“And getting killed in Mexico will make you happy?” he asked dryly.
“Don’t overdramatize. I’m not going to get killed. You won’t let that happen.”
“Damn right, which is why you’re going home,” he said, his voice climbing with each word. “Tomorrow.”
There was a finality in his tone that broke her heart. Determined not to let him see the tears that were pooling in her eyes, she turned on her heel and went into her tent. Unfortunately, there was no door she could slam behind her to emphasize her displeasure.
Riley followed hard on her heels. “Abby?”
“Go away.”
“I’m sorry,” he said, a bleak, rueful note in his voice. “That’s just the way it has to be.”
When she said nothing, he sighed and slowly moved away. She wondered whether Riley had half as many regrets about ending their adventure as she did. She doubted it. He would probably be glad to be rid of her. Maybe he’d thought of her as a nuisance all along, though that wasn’t how it had seemed as they’d stayed up late laughing, sharing old memories, building new ones.

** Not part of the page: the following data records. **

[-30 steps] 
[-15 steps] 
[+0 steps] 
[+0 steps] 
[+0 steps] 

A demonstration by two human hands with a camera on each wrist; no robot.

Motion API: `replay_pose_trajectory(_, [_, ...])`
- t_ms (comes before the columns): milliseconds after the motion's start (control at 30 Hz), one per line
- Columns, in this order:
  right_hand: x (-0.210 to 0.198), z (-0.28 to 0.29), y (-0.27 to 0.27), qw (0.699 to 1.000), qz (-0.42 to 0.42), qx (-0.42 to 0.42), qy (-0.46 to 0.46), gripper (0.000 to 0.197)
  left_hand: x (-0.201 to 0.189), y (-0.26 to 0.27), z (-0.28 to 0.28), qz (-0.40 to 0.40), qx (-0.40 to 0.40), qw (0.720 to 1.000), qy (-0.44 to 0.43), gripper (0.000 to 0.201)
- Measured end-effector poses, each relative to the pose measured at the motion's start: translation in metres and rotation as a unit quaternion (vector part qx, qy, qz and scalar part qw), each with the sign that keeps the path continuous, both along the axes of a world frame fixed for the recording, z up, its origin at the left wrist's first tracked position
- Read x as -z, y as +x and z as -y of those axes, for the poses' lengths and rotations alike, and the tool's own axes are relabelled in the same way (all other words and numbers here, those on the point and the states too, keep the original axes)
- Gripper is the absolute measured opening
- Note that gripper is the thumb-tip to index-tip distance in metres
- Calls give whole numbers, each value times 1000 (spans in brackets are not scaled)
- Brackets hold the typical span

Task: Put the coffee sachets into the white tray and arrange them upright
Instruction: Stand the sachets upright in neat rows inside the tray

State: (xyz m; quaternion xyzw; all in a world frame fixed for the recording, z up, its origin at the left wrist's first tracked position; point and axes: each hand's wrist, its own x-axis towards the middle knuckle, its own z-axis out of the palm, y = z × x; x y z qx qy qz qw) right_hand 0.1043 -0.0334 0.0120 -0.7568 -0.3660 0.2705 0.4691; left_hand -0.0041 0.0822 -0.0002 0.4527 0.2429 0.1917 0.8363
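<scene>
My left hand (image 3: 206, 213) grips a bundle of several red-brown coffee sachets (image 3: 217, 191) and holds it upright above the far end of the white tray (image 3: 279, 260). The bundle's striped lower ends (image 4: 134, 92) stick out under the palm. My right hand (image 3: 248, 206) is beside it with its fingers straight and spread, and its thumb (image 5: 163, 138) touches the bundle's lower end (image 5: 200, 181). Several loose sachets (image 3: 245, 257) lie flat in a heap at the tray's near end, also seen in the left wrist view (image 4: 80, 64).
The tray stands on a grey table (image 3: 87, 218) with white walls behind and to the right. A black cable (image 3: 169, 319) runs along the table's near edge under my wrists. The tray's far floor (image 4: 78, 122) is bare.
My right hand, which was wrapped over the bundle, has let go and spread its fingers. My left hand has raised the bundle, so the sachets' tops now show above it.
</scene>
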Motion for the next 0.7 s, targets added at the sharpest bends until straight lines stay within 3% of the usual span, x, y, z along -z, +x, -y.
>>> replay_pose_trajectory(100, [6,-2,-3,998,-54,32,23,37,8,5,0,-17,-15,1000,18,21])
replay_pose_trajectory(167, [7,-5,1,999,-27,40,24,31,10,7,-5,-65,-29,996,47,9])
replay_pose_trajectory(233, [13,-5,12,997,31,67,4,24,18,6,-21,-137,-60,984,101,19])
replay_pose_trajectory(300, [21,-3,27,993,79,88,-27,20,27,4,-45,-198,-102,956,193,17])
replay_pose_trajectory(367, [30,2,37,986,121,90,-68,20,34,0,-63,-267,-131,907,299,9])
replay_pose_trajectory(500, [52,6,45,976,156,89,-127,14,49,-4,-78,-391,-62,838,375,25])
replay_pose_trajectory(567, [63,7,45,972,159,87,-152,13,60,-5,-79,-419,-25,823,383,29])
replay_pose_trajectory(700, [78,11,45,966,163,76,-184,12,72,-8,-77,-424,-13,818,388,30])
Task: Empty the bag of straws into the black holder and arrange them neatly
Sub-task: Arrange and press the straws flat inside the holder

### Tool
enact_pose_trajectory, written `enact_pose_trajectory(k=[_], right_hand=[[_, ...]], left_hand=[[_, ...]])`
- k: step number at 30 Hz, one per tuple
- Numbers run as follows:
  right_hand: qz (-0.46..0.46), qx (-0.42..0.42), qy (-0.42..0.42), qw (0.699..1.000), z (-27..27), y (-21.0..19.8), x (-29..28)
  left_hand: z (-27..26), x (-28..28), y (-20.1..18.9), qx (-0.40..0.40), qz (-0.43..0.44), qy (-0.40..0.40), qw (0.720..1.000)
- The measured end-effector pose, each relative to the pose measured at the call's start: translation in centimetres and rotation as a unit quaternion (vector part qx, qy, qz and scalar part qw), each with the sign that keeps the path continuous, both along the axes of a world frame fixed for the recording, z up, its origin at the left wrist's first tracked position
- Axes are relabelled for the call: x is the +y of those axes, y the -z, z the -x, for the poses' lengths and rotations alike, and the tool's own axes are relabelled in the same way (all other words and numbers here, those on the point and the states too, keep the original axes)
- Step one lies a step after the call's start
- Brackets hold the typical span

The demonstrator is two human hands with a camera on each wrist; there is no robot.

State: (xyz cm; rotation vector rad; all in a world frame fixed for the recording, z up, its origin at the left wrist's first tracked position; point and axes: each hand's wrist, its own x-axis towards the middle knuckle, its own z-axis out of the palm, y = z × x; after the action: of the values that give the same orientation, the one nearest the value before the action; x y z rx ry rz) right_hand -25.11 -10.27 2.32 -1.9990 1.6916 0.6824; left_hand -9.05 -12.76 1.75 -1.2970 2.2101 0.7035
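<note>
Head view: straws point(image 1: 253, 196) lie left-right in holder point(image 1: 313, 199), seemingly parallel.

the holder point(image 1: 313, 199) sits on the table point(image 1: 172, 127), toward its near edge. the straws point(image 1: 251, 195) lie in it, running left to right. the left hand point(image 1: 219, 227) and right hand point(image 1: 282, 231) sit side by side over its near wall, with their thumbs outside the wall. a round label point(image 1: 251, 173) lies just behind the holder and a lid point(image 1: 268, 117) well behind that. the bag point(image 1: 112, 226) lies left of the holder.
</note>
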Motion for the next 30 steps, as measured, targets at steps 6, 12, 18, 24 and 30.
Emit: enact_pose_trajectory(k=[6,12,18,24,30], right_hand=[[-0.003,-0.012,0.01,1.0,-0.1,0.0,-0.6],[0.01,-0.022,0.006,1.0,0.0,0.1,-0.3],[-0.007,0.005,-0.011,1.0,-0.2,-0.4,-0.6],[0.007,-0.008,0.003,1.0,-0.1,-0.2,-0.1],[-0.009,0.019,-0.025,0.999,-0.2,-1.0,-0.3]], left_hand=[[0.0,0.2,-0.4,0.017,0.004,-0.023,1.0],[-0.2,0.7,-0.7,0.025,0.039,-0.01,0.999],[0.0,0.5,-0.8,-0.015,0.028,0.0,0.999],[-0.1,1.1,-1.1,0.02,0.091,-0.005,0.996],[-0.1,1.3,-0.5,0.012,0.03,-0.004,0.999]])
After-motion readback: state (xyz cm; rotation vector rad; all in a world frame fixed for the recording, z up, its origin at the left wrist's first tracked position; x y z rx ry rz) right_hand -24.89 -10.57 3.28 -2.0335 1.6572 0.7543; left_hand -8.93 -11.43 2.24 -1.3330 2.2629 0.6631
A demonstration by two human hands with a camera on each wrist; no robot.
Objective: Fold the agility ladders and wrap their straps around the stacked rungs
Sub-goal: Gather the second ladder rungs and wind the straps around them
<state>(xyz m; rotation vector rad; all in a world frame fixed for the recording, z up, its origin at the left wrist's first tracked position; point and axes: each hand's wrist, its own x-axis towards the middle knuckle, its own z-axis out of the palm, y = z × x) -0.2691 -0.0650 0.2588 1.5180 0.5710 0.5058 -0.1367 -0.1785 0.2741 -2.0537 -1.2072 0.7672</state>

Maybe it was simpler than that. Maybe he really was worried about her. And she knew for a fact that he liked working alone. In truth, she had never known a more self-contained man. Possibly it was because he’d lost his parents when he was still in junior high. Or because the aunt who’d taken him in had died within weeks after he’d left for college. Maybe it was because his best friend through high school and college had committed suicide. Riley had lost everyone who’d ever meant anything to him. More important, perhaps, he’d lost everyone who might care whether or not he survived.
Maybe that was why he was so willing to risk his own neck, she decided, during the long, lonely night.
Maybe because she was all he had left, that was why he was so unwilling to risk hers.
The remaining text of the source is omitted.